## What is required
Although the records contain pictures, only their text should be repeated, exactly as it stands.

## Source information
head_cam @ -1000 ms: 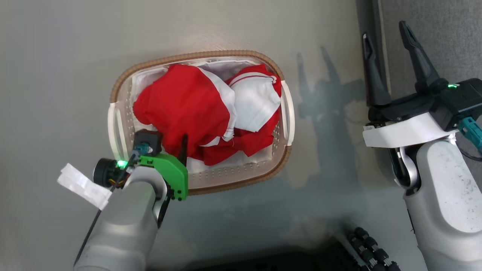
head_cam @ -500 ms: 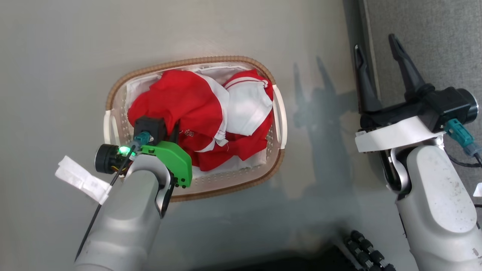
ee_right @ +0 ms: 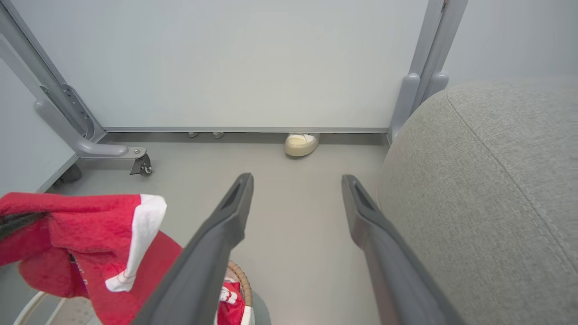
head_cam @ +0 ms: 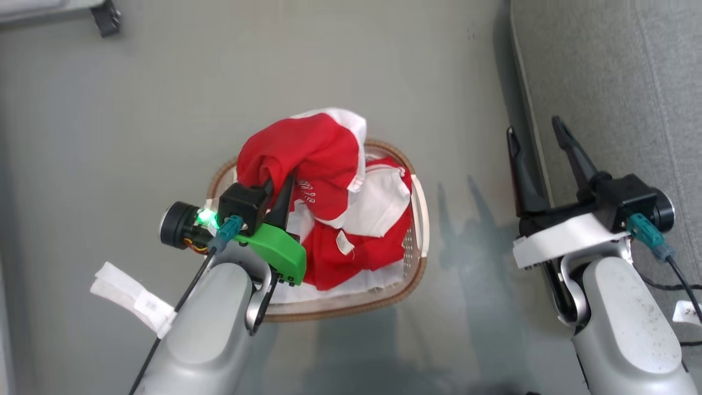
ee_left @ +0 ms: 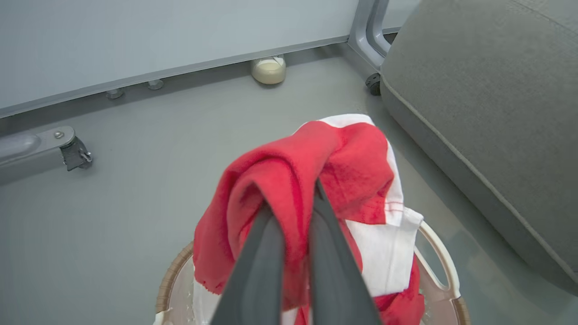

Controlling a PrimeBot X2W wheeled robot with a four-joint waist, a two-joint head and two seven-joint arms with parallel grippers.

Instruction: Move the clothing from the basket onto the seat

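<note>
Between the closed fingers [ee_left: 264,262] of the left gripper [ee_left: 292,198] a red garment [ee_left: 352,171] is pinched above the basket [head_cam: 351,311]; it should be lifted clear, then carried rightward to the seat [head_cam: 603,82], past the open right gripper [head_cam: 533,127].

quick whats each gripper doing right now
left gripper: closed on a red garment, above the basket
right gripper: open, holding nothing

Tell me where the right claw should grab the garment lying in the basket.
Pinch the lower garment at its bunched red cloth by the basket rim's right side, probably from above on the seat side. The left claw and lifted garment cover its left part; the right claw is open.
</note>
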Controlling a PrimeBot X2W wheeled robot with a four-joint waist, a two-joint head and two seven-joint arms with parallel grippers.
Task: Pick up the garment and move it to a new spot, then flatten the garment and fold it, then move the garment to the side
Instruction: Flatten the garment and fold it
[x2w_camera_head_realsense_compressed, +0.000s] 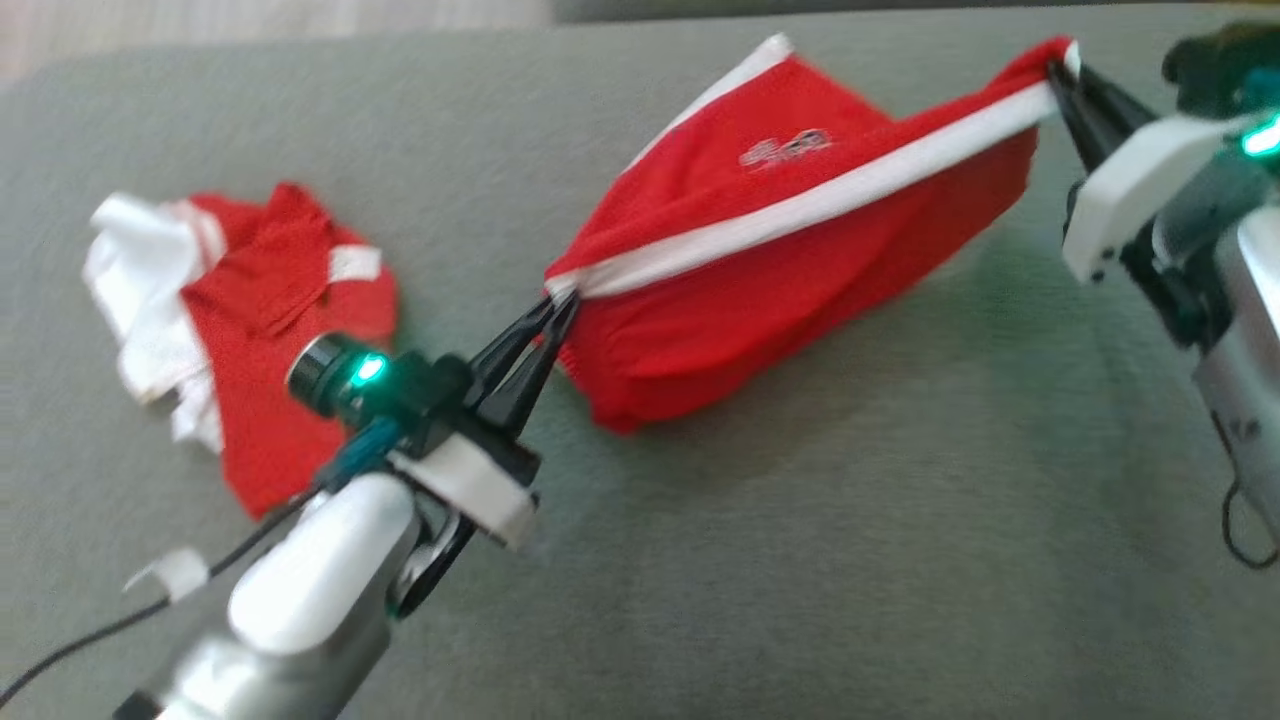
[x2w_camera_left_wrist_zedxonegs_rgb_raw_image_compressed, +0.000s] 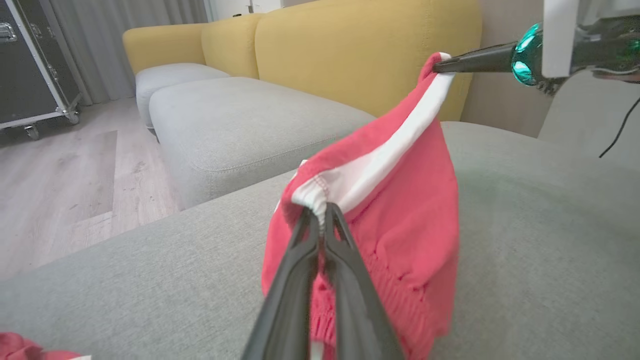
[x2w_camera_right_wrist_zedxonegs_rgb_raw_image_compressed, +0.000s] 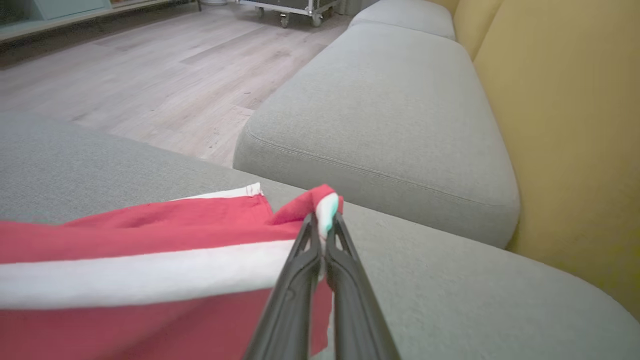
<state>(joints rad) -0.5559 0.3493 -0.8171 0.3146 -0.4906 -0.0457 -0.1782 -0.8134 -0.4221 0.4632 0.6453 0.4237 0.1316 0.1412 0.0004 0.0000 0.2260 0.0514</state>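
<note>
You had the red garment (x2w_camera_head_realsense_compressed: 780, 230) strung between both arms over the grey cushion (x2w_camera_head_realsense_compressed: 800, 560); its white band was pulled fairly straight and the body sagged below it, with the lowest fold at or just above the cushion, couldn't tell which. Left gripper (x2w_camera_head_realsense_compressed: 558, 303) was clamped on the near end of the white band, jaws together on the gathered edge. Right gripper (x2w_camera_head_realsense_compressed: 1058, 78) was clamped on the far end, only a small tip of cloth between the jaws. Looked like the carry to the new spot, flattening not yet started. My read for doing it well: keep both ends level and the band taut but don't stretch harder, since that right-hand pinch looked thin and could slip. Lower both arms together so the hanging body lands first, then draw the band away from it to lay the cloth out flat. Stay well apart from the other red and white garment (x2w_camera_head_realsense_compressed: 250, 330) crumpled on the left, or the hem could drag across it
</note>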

## Answer space
head_cam @ -1000 ms: 
head_cam @ -500 ms: 
ee_right @ +0 ms: 
head_cam @ +0 ms: 
ee_left @ +0 ms: 

Controlling a PrimeBot X2W wheeled robot with a four-joint waist, a two-joint head and two seven-joint arms with parallel grippers.

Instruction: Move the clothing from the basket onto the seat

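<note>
Between the closed fingers [ee_left: 264,262] of the left gripper [ee_left: 292,198] a red garment [ee_left: 352,171] is pinched above the basket [head_cam: 351,311]; it should be lifted clear, then carried rightward to the seat [head_cam: 603,82], past the open right gripper [head_cam: 533,127].

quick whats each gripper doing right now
left gripper: closed on a red garment, above the basket
right gripper: open, holding nothing

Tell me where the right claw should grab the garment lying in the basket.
Pinch the lower garment at its bunched red cloth by the basket rim's right side, probably from above on the seat side. The left claw and lifted garment cover its left part; the right claw is open.
</note>
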Controlling a PrimeBot X2W wheeled robot with a four-joint waist, a two-joint head and two seven-joint arms with parallel grippers.
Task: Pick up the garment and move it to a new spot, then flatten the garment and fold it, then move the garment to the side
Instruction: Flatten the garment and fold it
[x2w_camera_head_realsense_compressed, +0.000s] 
[x2w_camera_left_wrist_zedxonegs_rgb_raw_image_compressed, +0.000s] 
[x2w_camera_right_wrist_zedxonegs_rgb_raw_image_compressed, +0.000s] 
<state>(joints rad) -0.5559 0.3493 -0.8171 0.3146 -0.4906 -0.0457 -0.1782 -0.8134 -0.4221 0.4632 0.6453 0.4237 0.1316 0.1412 0.0004 0.0000 0.2260 0.0514</state>
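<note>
You had the red garment (x2w_camera_head_realsense_compressed: 780, 230) strung between both arms over the grey cushion (x2w_camera_head_realsense_compressed: 800, 560); its white band was pulled fairly straight and the body sagged below it, with the lowest fold at or just above the cushion, couldn't tell which. Left gripper (x2w_camera_head_realsense_compressed: 558, 303) was clamped on the near end of the white band, jaws together on the gathered edge. Right gripper (x2w_camera_head_realsense_compressed: 1058, 78) was clamped on the far end, only a small tip of cloth between the jaws. Looked like the carry to the new spot, flattening not yet started. My read for doing it well: keep both ends level and the band taut but don't stretch harder, since that right-hand pinch looked thin and could slip. Lower both arms together so the hanging body lands first, then draw the band away from it to lay the cloth out flat. Stay well apart from the other red and white garment (x2w_camera_head_realsense_compressed: 250, 330) crumpled on the left, or the hem could drag across it
</note>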

Response complete; there is no more output.